Başkanlık (Bakanlık), lisanslı kuruluşları denetler. Görevini usulüne uygun yapmayan kuruluşlara şu yaptırımlar uygulanır 1:
Yazılı Uyarı: Teknik eksikliklerin düzeltilmemesi, malik olmayan birinin talebiyle tespit yapılması gibi durumlarda verilir.
İdari Para Cezası (15.000 TL): İki kez uyarı alındıktan sonra tekrar fiil işlenmesi, verilerin kasten yanlış alınarak riskli/risksiz raporu düzenlenmesi veya yapıda hiç inceleme yapılmadan rapor hazırlanması durumlarında uygulanır. (Bu ceza her yıl yeniden değerleme oranında artırılır).
Lisans İptali: Lisans şartlarının kaybedilmesi, gerçeğe aykırı belge sunulması, mevcut olmayan bir yapı hakkında rapor hazırlanması veya üç defa para cezası alınması durumunda lisans iptal edilir.
Lisansı iptal edilen kuruluşun ortakları, hisselerini devretseler dahi beş yıl süreyle başka bir lisanslı kuruluşa ortak olamazlar.
Gerçeğe aykırı rapor hazırlayan mühendisler, üç yıl süreyle riskli yapı tespitinde görev alamazlar.1
Kentsel dönüşümün "kasası" olan Dönüşüm Projeleri Özel Hesabı, sürecin sürdürülebilirliği için hayati öneme sahiptir. Bu hesabın gelir kalemleri ve harcama yetkileri Yönetmelikle 1 belirlenmiştir.
Gelir Kaynakları:
Çevre Kanunu gereği tahsil edilen çevre katkı payları ve idari para cezalarının %50'si.
Orman dışına çıkarılan (2B arazileri) yerlerin satışından elde edilen gelirlerin belirli bir oranı.
İller Bankası'nın kârının %50'si.
Tapu ve Kadastro Döner Sermaye gelirlerinin %10'u.
Dönüşüm projelerinden elde edilen gelirler, satış ve kira bedelleri.
Harcama Kalemleri:
Hesap, sadece dönüşüm amaçlı kullanılabilir.
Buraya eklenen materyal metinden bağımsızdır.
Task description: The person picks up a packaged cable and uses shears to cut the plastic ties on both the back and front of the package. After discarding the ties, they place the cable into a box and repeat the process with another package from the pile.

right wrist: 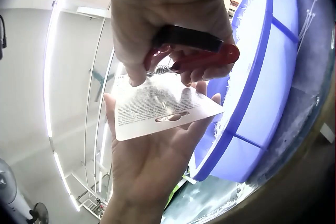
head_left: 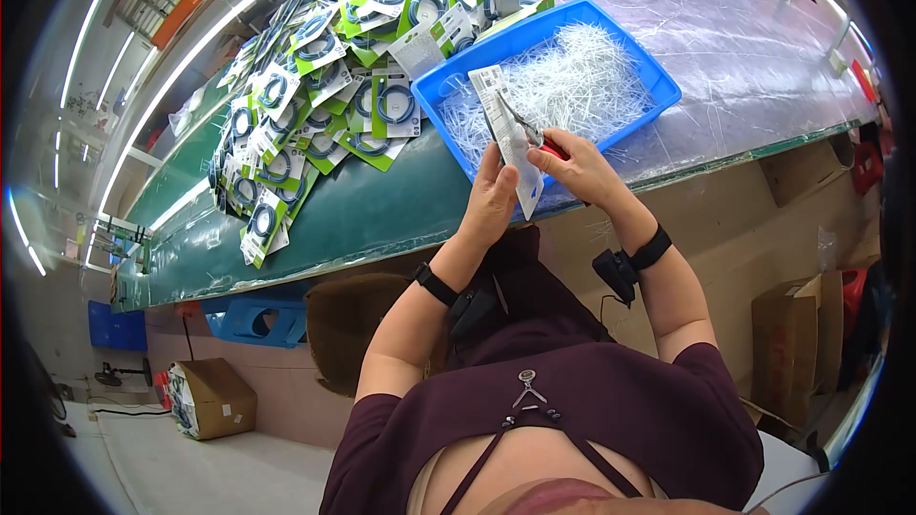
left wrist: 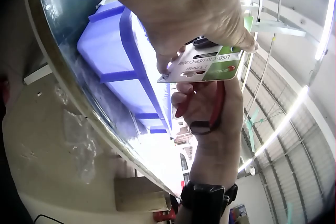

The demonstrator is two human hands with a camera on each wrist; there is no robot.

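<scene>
The left hand (head_left: 489, 200) pinched a flat white-green card (head_left: 511, 138) over the blue plastic tray (head_left: 666, 88), seemingly steadying it; the right hand (head_left: 586, 174) gripped red-handled metal pliers (right wrist: 207, 61).

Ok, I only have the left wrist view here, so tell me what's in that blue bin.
Observer: The head view shows it: the blue bin holds a thick tangle of thin white strips.

Operator: Good. I can see one side of the card, with "USB-C to USB-C cable" printed on it. Describe the other side.

Observer: In the right wrist view that side is whitish, with many lines of small dark print that I can't read.
</scene>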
Harcama kalemleri arasında; riskli yapıların tespiti ve yıkım masrafları, kira yardımları, faiz desteği ödemeleri, kamulaştırma bedelleri, projelendirme ve müşavirlik hizmetleri ile dönüşüm alanlarındaki altyapı/üstyapı tesislerinin yapımı yer alır.1 Hesabın denetimi Sayıştay ve Bakanlık tarafından yapılır.
6306 sayılı Kanun ve ilgili mevzuat, kentsel dönüşümü parsel bazlı bireysel yenilemelerden, alan bazlı büyük dönüşümlere kadar geniş bir yelpazede düzenlemektedir. Sürecin başarısı; maliklerin "salt çoğunluk" gibi karar alma mekanizmalarını etkin kullanmasına, lisanslı kuruluşların teknik dürüstlüğüne ve devletin sağladığı finansal teşviklerin (kira/faiz desteği) doğru yönetilmesine bağlıdır.
Yeni kurulan Kentsel Dönüşüm Başkanlığı'nın yetkileri, tebligat süreçlerinin dijitalleşmesi ve rezerv alan tanımının genişletilmesi, devletin bu süreci hızlandırma iradesini göstermektedir. Ancak mülkiyet hakkının özüne dokunan "pay satışı" ve "resen tespit/yıkım" gibi uygulamalar, sürecin hukuki titizlikle yürütülmesini zorunlu kılmaktadır. Hak sahiplerinin, 15 günlük itiraz süreleri, 90 günlük yıkım süreleri ve 1 yıllık finansal yardım başvuru süreleri gibi hak düşürücü sürelere azami dikkat etmeleri gerekmektedir.